We had both the ceremony space and reception space set up at the same time. We had a seperate cocktail space with 8 or so high tables in front of this shed thing.
You can kind of see here how far our reception and ceremony space were from each other here. That’s the last row of chairs.
Post # 3
Well I didn’t have an outdoor wedding but I did have my ceremony and reception all in the same club level. We had both areas set up and ready to go before the ceremony started. We had chairs at both locations because moving the chairs just would have been a bit chaotic while the cocktail hour was going on.
And yes, you should have enough seats at all the tables for every guest to sit and eat their dinner.
Post # 4
- Wedding: July 2017 - Vineyard on Long Island
I would second the comment about having all chairs set up in advance (ceremony and around the dinner table).
I recently attended a wedding where the ceremony and reception were in the same barn, just on different sides of the barn. The total attendance was about 37 people, so it wasnt a problem for the younger relatives to just grab chairs and relocate them to the dinner tables after the ceremony was over. For 150 people, I think that could create a bit of a hassle if it falls on only a few people to grab chairs or if people get distracted and just walk away, and then get to dinner and theres no chairs.
Post # 5
I’ve seen several weddings where staff moves the chairs from the ceremony area to the dinner area during cocktail hour. The only pain with this is that typically photographers get photos of the reception setup before the wedding, and in this case, there wouldn’t be any chairs at the tables. You’d also need the staff to do this also. I have also attended weddings where the guests move the chairs themselves.
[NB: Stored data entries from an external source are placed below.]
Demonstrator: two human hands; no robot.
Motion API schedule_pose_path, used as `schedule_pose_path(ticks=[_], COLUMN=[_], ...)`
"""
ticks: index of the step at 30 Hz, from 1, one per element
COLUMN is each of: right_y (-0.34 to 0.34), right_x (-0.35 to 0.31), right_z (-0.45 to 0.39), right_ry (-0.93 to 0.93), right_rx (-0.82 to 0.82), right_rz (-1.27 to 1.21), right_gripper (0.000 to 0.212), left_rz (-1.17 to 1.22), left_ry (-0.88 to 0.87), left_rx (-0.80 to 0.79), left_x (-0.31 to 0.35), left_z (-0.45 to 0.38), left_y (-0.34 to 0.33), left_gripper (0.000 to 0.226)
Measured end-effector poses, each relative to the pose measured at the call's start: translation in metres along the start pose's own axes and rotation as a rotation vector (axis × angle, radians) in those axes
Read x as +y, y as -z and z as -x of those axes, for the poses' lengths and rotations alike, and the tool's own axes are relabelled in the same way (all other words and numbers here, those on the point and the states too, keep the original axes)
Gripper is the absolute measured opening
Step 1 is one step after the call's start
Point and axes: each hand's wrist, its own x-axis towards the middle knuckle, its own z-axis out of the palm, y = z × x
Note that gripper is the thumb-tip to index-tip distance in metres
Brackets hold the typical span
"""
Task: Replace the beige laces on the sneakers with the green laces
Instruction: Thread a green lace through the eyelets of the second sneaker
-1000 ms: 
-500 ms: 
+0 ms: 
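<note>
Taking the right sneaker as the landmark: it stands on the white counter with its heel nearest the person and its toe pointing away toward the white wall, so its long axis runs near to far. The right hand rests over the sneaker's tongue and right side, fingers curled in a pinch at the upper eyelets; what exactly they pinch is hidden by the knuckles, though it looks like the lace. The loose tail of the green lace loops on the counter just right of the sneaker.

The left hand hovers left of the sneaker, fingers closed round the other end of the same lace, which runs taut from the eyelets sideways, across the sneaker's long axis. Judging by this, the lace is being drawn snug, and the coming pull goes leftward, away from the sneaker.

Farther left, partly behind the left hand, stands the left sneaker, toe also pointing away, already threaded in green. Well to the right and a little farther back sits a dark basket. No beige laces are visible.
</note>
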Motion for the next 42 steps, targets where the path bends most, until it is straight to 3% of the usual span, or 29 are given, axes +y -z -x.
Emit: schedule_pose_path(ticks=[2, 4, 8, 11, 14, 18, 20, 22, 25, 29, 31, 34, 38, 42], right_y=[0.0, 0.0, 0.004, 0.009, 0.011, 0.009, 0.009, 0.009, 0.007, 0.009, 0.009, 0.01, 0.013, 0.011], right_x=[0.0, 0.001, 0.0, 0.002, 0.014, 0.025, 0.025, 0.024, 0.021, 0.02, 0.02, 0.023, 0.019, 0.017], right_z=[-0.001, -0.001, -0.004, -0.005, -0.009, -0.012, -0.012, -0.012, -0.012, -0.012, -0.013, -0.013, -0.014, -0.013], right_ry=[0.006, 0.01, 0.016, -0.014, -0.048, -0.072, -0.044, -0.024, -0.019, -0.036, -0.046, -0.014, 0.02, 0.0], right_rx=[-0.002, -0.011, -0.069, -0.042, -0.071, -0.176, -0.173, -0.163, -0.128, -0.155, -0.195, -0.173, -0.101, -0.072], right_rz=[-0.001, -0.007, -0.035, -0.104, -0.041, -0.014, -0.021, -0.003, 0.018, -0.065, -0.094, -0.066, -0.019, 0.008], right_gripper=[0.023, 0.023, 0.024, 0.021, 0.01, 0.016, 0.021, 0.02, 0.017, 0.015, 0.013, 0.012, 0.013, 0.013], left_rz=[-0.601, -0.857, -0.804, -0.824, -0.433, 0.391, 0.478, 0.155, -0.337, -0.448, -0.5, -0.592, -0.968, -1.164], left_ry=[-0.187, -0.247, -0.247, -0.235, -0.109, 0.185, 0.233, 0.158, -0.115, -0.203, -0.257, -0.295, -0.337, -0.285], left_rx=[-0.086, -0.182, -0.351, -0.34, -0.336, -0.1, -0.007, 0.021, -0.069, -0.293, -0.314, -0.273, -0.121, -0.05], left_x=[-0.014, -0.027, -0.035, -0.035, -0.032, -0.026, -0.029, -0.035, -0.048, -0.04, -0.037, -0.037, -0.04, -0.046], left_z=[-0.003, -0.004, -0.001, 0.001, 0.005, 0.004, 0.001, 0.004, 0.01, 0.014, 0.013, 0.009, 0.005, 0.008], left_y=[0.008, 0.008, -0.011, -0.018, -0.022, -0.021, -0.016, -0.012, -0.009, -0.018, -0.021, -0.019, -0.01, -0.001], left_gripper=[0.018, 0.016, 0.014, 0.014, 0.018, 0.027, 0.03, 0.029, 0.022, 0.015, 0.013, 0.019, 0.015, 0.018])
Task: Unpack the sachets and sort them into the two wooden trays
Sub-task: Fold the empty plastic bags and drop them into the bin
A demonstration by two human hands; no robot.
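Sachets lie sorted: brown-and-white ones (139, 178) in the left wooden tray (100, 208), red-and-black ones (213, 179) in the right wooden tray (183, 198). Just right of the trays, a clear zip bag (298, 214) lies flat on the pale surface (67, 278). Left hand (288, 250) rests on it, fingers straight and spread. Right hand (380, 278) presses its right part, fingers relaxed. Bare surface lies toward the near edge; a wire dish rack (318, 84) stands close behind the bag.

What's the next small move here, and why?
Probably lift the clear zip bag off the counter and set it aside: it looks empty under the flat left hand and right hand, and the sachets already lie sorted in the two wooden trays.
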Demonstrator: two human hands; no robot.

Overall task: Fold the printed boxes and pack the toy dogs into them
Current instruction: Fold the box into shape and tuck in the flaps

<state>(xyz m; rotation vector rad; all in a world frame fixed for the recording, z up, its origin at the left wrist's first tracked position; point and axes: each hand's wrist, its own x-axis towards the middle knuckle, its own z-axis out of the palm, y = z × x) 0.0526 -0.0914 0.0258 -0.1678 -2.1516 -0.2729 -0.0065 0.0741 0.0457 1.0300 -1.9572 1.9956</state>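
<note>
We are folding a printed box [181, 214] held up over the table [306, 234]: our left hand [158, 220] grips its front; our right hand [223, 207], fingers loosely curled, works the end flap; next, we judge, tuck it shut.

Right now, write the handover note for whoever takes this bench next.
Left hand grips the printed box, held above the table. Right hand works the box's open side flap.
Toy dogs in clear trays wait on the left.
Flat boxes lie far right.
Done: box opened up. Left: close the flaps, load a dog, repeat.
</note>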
I’m confused about the cocktail hour tables and dinner tables. Are you skipping a cocktail hour and going straight to dinner? If that’s the case, then cocktail tables are unncessary. I would HIGHLY recommend assigning each person a table, but not a seat. There are plenty of threads on here supporting a seating chart. One thing to keep in mind – I’ve attended a wedding where the guests ate dinner almost immediately following the ceremony, while the bride and groom were off taking photos. It was really awkward eating without them, then having them come back and eat in front of everyone while we just sat and waited. I’d definitely recommend you two be there for the start of dinner. Then if you need to run off and take some photos, that’s fine. At least guests feel like they are eating with you rather than before you. Side note: going straight into dinner may make the wedding and reception seem a bit rushed. Like, too many main events too close together. I’d definitely encourage you to wait at least 30-45 minutes before having your guests start dinner.